Please repeat the lines below exactly. Begin with the line containing "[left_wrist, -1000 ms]" and go on through the line containing "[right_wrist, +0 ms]".

[Dataset records]
····················
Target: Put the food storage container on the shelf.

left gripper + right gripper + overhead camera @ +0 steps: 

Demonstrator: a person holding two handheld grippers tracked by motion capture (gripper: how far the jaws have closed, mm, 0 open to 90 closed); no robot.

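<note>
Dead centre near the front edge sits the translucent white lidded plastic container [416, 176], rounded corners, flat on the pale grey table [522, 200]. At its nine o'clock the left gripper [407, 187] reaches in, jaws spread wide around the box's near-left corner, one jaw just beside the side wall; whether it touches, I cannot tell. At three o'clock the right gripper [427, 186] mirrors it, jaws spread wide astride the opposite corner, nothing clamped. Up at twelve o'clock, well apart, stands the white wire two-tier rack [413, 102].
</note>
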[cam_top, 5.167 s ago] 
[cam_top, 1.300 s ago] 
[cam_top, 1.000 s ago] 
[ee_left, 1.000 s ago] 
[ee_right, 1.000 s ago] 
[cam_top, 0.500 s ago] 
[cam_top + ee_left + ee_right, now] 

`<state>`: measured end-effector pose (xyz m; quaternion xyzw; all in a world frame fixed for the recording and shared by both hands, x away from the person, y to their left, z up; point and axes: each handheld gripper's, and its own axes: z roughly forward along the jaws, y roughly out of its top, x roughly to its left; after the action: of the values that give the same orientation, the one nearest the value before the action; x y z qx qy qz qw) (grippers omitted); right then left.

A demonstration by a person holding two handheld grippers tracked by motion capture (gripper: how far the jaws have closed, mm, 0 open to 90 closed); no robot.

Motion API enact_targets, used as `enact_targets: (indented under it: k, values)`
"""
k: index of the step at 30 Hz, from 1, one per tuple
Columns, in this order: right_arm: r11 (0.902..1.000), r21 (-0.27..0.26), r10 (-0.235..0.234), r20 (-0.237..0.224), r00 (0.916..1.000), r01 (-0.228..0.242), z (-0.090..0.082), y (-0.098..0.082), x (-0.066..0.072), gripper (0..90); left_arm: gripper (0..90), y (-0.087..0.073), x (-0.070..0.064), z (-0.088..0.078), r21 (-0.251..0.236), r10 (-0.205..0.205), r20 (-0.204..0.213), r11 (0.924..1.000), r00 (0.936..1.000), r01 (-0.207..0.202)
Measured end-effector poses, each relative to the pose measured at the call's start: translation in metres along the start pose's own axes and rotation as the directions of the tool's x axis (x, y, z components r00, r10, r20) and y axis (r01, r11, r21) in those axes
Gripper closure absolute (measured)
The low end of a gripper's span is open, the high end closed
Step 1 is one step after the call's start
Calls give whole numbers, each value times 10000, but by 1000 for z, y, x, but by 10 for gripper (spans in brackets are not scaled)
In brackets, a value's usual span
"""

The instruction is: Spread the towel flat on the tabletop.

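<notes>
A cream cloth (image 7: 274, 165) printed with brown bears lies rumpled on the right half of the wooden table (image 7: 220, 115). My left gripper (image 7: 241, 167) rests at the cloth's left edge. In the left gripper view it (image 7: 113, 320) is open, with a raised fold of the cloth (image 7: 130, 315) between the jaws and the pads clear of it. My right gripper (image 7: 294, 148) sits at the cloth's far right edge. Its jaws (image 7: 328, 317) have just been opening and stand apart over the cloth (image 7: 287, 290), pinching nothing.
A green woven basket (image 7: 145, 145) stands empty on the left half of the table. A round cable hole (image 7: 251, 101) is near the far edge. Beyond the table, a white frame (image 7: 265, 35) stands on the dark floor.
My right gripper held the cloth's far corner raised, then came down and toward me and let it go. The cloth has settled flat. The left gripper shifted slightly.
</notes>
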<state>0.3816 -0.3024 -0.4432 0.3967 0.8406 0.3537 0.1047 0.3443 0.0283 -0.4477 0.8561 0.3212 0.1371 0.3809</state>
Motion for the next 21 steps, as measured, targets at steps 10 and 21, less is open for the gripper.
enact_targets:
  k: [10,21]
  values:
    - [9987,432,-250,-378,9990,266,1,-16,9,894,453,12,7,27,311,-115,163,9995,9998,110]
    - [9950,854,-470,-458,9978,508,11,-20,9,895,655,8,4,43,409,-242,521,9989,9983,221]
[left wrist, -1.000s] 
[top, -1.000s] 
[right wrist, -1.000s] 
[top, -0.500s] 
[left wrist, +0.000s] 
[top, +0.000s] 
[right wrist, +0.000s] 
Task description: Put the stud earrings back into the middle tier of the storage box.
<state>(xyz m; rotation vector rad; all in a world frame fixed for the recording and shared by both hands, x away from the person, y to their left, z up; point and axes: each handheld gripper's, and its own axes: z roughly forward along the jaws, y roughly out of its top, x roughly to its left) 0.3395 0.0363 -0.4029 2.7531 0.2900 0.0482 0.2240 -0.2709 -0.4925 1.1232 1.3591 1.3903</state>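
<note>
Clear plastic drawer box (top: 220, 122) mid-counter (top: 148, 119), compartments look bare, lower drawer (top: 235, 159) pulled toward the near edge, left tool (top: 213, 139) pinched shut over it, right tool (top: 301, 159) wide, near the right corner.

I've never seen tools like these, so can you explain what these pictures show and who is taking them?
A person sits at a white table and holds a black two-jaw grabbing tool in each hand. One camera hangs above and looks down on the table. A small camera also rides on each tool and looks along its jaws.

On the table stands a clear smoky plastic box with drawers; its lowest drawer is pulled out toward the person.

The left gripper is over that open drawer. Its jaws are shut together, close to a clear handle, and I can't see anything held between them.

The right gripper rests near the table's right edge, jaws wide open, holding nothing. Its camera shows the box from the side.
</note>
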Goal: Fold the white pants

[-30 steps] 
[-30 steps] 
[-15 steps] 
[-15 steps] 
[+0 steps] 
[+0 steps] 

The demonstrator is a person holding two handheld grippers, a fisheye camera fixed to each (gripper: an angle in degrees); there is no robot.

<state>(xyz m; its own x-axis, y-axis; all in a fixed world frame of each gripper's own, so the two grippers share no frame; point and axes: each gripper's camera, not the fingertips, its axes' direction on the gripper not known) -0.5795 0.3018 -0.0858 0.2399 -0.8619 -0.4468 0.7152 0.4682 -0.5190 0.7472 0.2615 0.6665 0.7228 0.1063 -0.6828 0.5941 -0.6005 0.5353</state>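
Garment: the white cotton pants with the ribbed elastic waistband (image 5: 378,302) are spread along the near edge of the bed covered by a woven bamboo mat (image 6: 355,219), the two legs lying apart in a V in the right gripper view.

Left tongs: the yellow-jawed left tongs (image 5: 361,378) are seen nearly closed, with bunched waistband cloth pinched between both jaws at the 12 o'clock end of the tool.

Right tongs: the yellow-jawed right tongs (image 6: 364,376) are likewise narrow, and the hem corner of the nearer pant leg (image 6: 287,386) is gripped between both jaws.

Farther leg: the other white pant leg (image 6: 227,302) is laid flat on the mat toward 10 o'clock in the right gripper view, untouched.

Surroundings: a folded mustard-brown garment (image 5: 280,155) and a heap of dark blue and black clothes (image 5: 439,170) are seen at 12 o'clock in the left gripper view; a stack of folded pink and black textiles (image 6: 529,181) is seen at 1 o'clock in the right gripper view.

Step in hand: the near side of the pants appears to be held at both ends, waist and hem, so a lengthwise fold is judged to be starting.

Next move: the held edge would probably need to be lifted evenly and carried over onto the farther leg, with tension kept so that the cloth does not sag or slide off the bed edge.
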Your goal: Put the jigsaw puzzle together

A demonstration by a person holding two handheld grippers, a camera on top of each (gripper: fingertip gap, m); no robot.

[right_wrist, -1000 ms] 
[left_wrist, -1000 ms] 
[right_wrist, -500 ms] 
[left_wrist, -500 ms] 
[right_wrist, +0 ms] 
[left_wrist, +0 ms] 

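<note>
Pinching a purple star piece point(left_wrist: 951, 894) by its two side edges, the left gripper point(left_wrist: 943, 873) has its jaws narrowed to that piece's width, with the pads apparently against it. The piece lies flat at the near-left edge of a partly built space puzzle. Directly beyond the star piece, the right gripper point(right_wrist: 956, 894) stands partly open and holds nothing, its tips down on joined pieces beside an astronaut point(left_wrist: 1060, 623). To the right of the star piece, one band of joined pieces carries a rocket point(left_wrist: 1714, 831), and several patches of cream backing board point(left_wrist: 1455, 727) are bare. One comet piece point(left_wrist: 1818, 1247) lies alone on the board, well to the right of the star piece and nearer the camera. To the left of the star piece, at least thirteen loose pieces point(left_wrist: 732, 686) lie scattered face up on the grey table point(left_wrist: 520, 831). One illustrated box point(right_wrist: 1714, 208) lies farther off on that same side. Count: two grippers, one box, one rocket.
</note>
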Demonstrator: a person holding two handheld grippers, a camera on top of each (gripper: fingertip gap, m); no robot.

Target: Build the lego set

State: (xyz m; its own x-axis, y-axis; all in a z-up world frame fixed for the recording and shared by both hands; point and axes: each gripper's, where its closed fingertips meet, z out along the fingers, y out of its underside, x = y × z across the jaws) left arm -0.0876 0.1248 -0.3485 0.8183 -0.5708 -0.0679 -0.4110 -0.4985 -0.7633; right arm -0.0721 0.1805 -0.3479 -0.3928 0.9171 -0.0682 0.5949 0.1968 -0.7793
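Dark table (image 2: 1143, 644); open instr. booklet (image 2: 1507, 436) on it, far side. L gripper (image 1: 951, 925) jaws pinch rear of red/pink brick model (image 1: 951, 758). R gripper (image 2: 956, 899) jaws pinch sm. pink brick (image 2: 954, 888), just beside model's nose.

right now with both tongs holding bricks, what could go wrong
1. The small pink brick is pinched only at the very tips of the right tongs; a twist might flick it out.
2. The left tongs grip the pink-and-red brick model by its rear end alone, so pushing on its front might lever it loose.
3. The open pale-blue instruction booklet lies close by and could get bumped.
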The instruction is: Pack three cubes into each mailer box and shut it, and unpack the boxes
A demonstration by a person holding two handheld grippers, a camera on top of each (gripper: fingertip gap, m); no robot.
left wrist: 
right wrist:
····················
* _WRITTEN RESPONSE_
[left_wrist, -1000 ms] 
[right_wrist, -500 ms] 
[left_wrist, -500 ms] 
[right_wrist, +0 ms] 

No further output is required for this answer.